2017-11-03_6-46-23.png

Powershell to the rescue again!  First I crafted a script that simply extracted the first page of each PDF....

$sourceFolder = "F:\Dropbox\CMRamble\JFK\docs_done"
$pngRoot = "F:\Dropbox\CMRamble\JFK\docs_done\pngs\"
$files = Get-ChildItem -Path $sourceFolder -Filter "*.pdf" | Where-Object { $_.Name.EndsWith('-ocr.pdf') -eq $false } 
foreach ( $file in $files ) 
{
    $fileName = "$($sourceFolder)\$($file.Name)"
    &pdftopng -f 1 -l 1 -r 300 "$fileName" "$pngRoot"

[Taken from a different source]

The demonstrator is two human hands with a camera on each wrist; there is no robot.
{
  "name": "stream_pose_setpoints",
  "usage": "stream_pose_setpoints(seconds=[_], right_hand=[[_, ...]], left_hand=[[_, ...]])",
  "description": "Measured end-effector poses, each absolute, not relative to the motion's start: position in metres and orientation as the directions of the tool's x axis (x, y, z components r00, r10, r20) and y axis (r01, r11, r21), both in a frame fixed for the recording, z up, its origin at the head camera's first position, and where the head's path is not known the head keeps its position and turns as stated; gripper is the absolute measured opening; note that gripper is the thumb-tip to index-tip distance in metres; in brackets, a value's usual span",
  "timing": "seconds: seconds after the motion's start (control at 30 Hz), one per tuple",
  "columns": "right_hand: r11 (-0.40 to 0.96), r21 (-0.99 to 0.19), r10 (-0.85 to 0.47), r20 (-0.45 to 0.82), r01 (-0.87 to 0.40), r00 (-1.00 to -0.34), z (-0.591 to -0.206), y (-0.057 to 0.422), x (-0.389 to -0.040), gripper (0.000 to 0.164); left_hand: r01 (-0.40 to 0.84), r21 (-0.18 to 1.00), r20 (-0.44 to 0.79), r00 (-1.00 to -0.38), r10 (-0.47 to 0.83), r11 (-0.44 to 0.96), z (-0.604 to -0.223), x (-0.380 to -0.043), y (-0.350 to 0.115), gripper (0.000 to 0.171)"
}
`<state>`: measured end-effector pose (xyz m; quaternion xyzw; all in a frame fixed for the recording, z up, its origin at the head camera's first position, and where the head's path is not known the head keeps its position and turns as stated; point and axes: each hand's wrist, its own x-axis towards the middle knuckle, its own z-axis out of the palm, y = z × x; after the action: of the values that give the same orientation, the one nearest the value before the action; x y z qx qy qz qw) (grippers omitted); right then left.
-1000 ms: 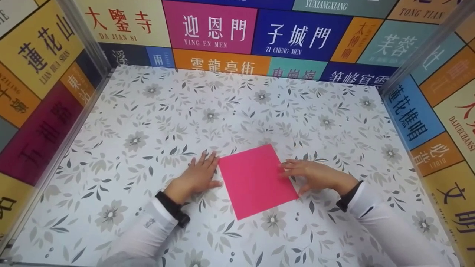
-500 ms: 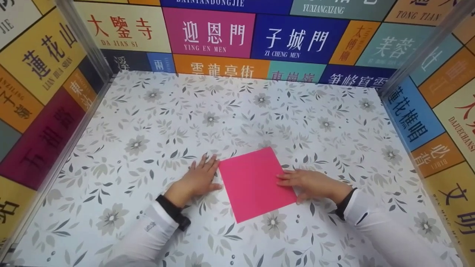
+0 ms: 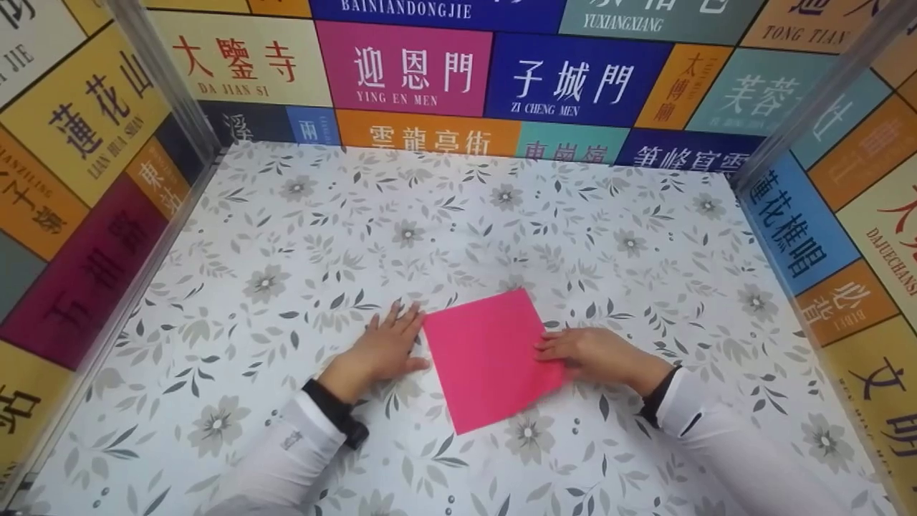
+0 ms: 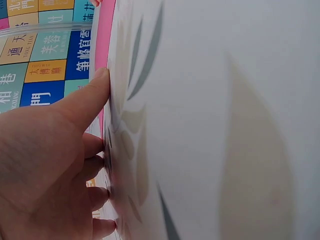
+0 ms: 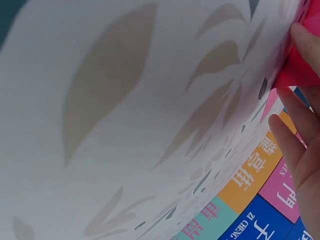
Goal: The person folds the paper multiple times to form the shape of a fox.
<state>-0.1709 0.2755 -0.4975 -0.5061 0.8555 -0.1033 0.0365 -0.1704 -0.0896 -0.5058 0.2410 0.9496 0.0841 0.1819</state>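
A square sheet of bright pink paper [image 3: 487,362] lies turned at a slant on the table, its right corner lifted a little. My right hand [image 3: 602,356] pinches that corner between thumb and fingers. In the right wrist view, the raised paper [image 5: 295,67] shows between the thumb and fingers of the right hand [image 5: 307,155]. Beside the sheet's left edge, my left hand [image 3: 380,351] rests on the table with fingers spread. The left wrist view shows that hand's thumb [image 4: 87,97] close to the pink edge.
A white cloth with grey leaves and flowers [image 3: 358,236] covers the table. Panels with coloured blocks and large characters stand along the back [image 3: 415,68], the left [image 3: 93,136] and the right [image 3: 802,222].
My right fingers have come down onto the paper and gripped its right corner, which now bends up. The left hand has stayed nearly in place. The head view has shifted slightly.
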Motion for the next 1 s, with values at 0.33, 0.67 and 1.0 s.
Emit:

    Get-ChildItem -Path $pngRoot -Filter "*.png" | ForEach-Object { 
        $newImageName = "$($sourceFolder)\$([System.IO.Path]::GetFileNameWithoutExtension($fileName))$($_.Name)"

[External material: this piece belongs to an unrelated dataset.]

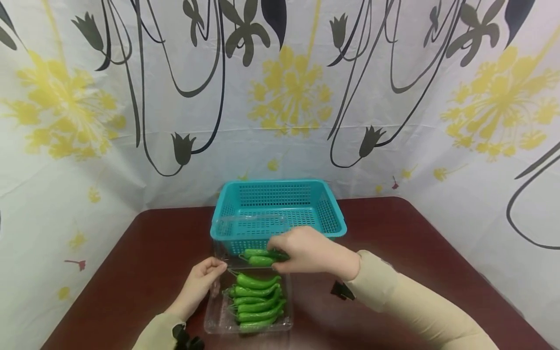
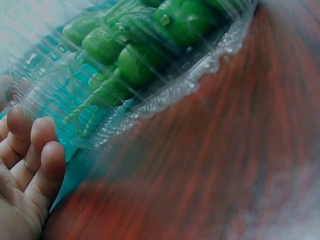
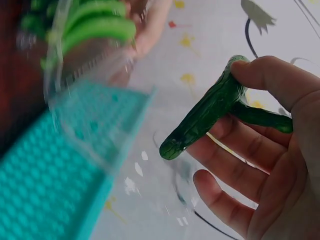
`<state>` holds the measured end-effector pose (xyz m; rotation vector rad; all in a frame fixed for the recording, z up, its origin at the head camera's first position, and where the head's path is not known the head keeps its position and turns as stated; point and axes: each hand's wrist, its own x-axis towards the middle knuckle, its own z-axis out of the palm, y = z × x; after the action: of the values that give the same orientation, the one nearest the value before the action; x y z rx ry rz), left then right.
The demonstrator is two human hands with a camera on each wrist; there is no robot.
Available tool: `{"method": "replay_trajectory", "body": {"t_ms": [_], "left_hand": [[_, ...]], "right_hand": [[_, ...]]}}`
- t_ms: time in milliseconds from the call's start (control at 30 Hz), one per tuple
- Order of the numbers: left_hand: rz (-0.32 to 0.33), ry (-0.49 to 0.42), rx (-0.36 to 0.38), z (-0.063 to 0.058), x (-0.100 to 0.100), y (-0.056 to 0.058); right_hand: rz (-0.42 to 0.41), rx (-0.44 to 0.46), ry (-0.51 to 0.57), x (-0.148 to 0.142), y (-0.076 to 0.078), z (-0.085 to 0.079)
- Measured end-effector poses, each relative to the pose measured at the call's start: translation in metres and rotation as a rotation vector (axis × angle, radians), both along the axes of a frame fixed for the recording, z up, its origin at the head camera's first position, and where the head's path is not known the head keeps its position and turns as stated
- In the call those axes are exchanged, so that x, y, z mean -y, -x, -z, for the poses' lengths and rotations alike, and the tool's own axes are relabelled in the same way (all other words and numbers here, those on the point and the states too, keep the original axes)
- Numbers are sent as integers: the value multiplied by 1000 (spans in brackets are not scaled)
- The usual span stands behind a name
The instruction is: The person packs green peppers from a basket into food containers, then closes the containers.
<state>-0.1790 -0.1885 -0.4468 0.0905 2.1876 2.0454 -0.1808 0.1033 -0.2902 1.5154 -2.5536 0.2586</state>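
Note:
A clear plastic clamshell box (image 1: 286, 326) lies open on the table, with several green chili peppers (image 1: 258, 299) side by side in its base. Its transparent lid (image 1: 223, 257) stands raised at the back. My left hand (image 1: 199, 284) pinches the box's left edge near the hinge, thumb partly hidden behind the plastic in the left wrist view. Above the far end of the box, my right hand (image 1: 306, 250) holds green chili peppers (image 1: 260, 261) between thumb and fingers. The right wrist view shows a dark green pepper (image 3: 200, 120) under the thumb and another crossing beneath it.
A turquoise perforated basket (image 1: 334, 214) stands right behind the box at the back of the dark red table (image 1: 170, 238). A white curtain (image 1: 288, 160) with grey and yellow flowers hangs behind and along both sides.

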Motion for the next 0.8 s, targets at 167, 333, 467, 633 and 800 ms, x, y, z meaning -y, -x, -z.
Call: {"method": "replay_trajectory", "body": {"t_ms": [167, 333, 467, 633, 800], "left_hand": [[-15, -5, 3, 1, -1, -1], [5, -3, -1, 4, -3, 2], [17, -15, -12, 4, -3, 3], [0, 2, -33, 1, 0, 1], [3, 2, -49, 1, -1, 1]], "right_hand": [[-17, 27, -50, 18, -5, 19], [-2, 72, -78, 27, -12, 40], [4, 37, -89, 32, -16, 55], [-11, 12, -103, 37, -18, 68], [-12, -9, -97, 37, -17, 74]]}}
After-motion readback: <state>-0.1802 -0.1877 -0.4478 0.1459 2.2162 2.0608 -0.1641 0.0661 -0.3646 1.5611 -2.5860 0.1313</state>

        Move-Item $_.FullName $newImageName 
    }
}

After it finished running I was able to compare the documents.  Some of the documents do not have cover sheets.  It would be quickest to use the second page from all documents, but for those without cover sheets I find that the first page is more often a better representation.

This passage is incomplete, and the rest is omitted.